What Kind of Superpower Will China Be? - The Atlantic (archive.md)
image

The Future of Chinese Power

The policies and practices of the country’s dynasties offer insights into how modern Chinese leaders may wield their strength.

MICHAEL SCHUMAN

6:00 AM ET

Chinese soldier in Tiananmen Square

KEVIN FRAYER / GETTY

What kind of superpower will China be? That’s the question of the 21st century. According to American leaders such as Secretary of State Mike Pompeo, China will be a rapacious authoritarian nightmare, intent on destroying democracy itself.
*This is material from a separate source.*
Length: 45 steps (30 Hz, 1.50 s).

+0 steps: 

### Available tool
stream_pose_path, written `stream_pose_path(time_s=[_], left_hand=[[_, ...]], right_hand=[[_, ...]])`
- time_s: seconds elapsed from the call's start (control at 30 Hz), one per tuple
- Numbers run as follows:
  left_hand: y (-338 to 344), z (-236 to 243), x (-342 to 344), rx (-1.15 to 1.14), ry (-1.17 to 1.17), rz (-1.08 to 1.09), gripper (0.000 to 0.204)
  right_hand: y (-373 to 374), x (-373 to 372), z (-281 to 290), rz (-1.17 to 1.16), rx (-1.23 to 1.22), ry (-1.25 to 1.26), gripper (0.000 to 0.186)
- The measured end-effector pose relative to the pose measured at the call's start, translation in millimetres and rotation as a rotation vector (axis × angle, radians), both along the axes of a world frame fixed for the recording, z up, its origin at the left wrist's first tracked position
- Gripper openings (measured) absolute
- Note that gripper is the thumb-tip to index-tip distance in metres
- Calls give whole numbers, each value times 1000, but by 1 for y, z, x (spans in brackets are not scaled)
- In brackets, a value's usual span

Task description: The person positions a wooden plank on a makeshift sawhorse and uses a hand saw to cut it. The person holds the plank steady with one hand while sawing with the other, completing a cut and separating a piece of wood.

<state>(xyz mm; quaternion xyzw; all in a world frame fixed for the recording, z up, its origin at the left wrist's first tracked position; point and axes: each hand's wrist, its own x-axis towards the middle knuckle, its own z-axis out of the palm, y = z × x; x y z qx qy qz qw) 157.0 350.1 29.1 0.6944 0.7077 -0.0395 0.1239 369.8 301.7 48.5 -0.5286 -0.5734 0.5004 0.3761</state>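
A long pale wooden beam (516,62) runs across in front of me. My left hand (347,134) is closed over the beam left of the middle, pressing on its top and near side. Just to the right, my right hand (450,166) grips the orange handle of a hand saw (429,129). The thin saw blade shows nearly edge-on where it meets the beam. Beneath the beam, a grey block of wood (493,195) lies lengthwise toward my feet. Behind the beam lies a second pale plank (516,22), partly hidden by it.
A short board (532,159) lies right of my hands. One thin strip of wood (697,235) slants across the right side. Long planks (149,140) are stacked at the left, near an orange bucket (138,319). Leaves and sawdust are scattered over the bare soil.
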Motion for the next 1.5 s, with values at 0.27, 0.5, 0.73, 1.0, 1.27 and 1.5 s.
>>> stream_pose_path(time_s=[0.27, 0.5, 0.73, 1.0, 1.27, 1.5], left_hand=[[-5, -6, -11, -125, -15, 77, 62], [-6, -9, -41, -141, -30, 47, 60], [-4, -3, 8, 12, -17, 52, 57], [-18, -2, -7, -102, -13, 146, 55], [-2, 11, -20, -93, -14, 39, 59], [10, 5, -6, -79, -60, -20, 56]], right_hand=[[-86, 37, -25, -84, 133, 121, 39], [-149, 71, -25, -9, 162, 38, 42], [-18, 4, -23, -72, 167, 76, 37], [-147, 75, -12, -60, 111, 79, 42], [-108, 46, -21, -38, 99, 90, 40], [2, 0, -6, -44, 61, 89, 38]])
Beijing, needless to say, doesn’t quite agree.

Fortunately for those of us seeking answers to this question, China was a major power for long stretches of history, and the foreign policies and practices of its great dynasties can offer us insights into how modern Chinese leaders may wield their widening power now and in the future.

Of course, Chinese society today is not the same as it was 100 years ago—let alone 1,000 years. But I’ve long been studying imperial China’s foreign relations, and clear patterns of a consistent worldview emerge that are likely to shape Beijing’s perceptions and projection of power in the modern world.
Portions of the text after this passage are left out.